Like Alice, whose adventures began when she fell down a rabbit hole, we too are in danger of falling down a big rabbit hole into a crazy “Dunderland” where confusions, not facts, rule the day. Some people nowadays gather at political rallies to applaud outlandish lies; the bigger the lie, the louder they clap.
Just one example: Kellyanne Conway, counselor to President Trump, famously referred to “alternative facts” after the president’s press secretary (Sean Spicer at the time) insisted Trump’s inauguration attracted the biggest crowd in inaugural history. Trouble is, it wasn’t true; photographs proved it wasn’t true.

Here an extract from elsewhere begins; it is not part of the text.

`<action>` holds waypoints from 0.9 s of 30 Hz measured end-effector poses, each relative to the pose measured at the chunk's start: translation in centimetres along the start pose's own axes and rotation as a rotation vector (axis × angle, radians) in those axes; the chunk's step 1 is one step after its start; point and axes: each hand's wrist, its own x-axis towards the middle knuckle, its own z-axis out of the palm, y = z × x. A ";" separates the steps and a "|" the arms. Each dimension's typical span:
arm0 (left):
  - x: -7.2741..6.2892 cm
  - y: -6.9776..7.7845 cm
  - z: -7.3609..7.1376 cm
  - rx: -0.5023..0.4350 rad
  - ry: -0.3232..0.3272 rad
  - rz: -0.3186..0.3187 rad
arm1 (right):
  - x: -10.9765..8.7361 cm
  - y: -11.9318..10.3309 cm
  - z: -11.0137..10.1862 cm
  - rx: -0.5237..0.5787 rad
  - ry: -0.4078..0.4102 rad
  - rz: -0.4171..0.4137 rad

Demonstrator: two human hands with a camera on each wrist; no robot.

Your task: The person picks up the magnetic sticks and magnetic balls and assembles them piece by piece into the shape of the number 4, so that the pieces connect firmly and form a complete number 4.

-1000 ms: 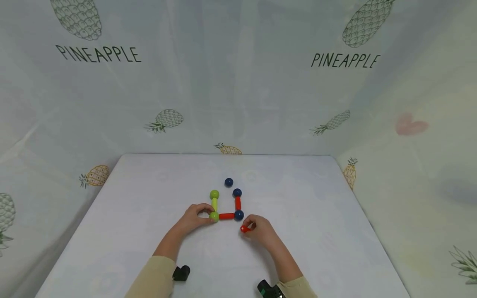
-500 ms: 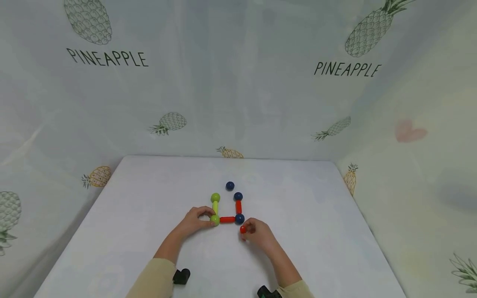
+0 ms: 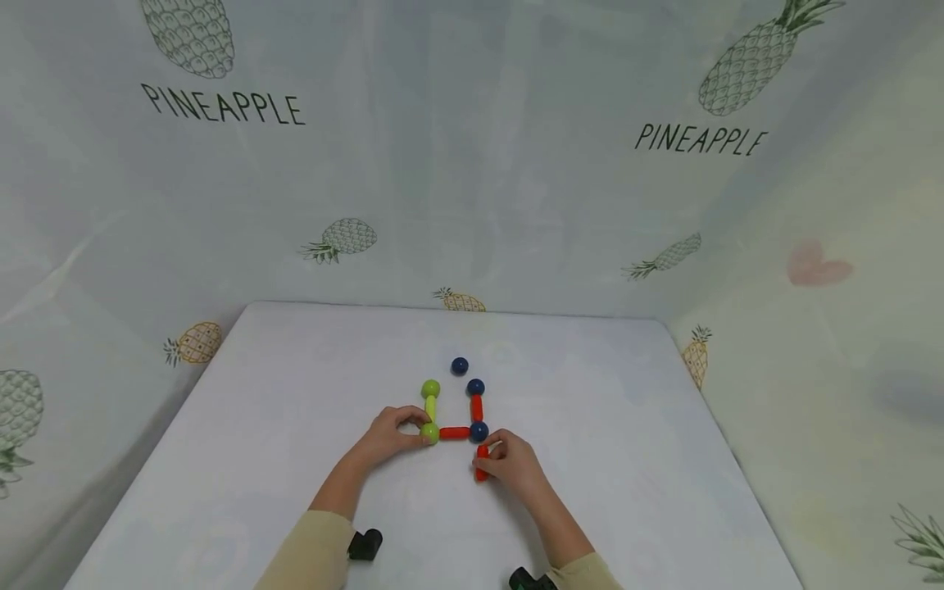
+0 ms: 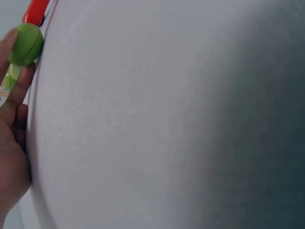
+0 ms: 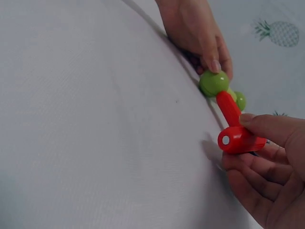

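My left hand point(image 3: 391, 432) pinches the near green ball point(image 3: 430, 433) between thumb and fingers. From that ball a light green rod point(image 3: 430, 407) runs back to another green ball point(image 3: 431, 388). A red rod point(image 3: 454, 433) joins it to a dark blue ball point(image 3: 478, 432) on the right. Behind the blue ball, a second red rod point(image 3: 477, 407) leads to another blue ball point(image 3: 475, 387). My right hand point(image 3: 516, 465) grips a separate red rod point(image 5: 243, 141) just in front of the blue corner ball. A pale disc shows on its end in the right wrist view.
One loose dark blue ball point(image 3: 460, 366) lies behind the U-shaped assembly. The white tabletop point(image 3: 332, 352) meets a pineapple-print cloth point(image 3: 472, 197) at the back. Black devices sit at the left wrist point(image 3: 365, 544) and the right wrist point(image 3: 529, 579).
In my right hand, the red rod has turned from roughly end-on to lengthwise, pointing away from the blue corner ball. My left hand keeps hold of the green ball. The head view has shifted slightly.
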 end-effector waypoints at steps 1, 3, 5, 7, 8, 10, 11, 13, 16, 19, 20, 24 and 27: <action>0.0 0.0 0.0 0.007 0.002 0.000 | 0.0 0.1 0.1 -0.002 0.008 0.006; -0.2 0.0 0.1 0.011 0.011 -0.009 | 0.0 0.3 0.2 0.007 0.020 0.016; -0.3 0.0 0.2 0.015 0.025 -0.029 | 0.0 0.4 0.3 0.019 0.029 0.024; -0.4 0.1 0.4 0.028 0.036 -0.049 | 0.0 0.6 0.5 0.030 0.038 0.026; -0.4 0.1 0.4 0.033 0.040 -0.049 | 0.0 0.6 0.5 0.037 0.042 0.029; -0.4 0.1 0.5 0.037 0.040 -0.055 | 0.0 0.7 0.6 0.037 0.047 0.027; -0.4 0.1 0.5 0.039 0.041 -0.047 | 0.1 0.8 0.7 0.037 0.050 0.027; -0.4 0.2 0.5 0.039 0.041 -0.042 | 0.0 0.8 0.8 0.039 0.059 0.014; -0.3 0.3 0.4 0.032 0.041 -0.038 | 0.0 0.7 0.9 0.057 0.071 0.015; -0.2 0.3 0.3 0.032 0.044 -0.039 | 0.0 0.7 1.1 0.062 0.092 0.007; -0.2 0.3 0.3 0.036 0.044 -0.037 | 0.0 0.7 1.1 0.065 0.099 0.014; -0.1 0.0 0.2 0.037 0.039 -0.030 | 0.1 0.9 1.4 0.042 0.124 0.012; 0.0 0.1 0.2 0.033 0.034 -0.027 | 0.3 1.0 1.3 0.034 0.136 0.005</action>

Well, no matter, just keep saying it was true, over and over, until listeners believe the “alternative fact.” That ruse is precisely what Big Brother did in “1984” to keep people believing in the very opposite of what is true – that “war” actually means “peace.” Alternative “facts.” It’s the way the Hatter juggles things into a jumble of confusion.
The next election is rapidly approaching. Will the Russians again meddle in it by perpetrating lies, distortions, slanders and alternative “facts?” They almost certainly will, perhaps not so much to favor a candidate as to infect our democratic process with divisionism, suspicions and rampant distrust. It is the new “warfare” – cyber lies in place of bombs, propaganda attacks instead of facts and truths. The prime rule in the Russian playbook is to first divide via confusion and mistrust and then dominate. If we cannot trust voting results, we lose faith in our system, our democracy.
Once again, Putin and his cyber-thugs will likely infiltrate social media with the copy-cat help of cyber warriors right here at home. Before the last election, the Internet was flooded with lurid lies, such as Hillary Clinton operating a sex ring of children from a pizza joint in Washington, D.C., a vicious “posting” that caused a gullible (and deranged) man to shoot a gun inside the pizza place, fortunately striking nobody. Many of those kinds of vile postings were perpetrated not by Russians but by Americans.
To guard against another infiltration of free and fair elections, we must all insist on the integrity of facts and stop mistaking ludicrous, alarming or “entertaining” Internet postings as factual information. We need highly informed voters, not low-information voters who don’t pay attention or who applaud and then parrot only social-media lies.
Let’s remember that 2 plus 2 really does equal 4.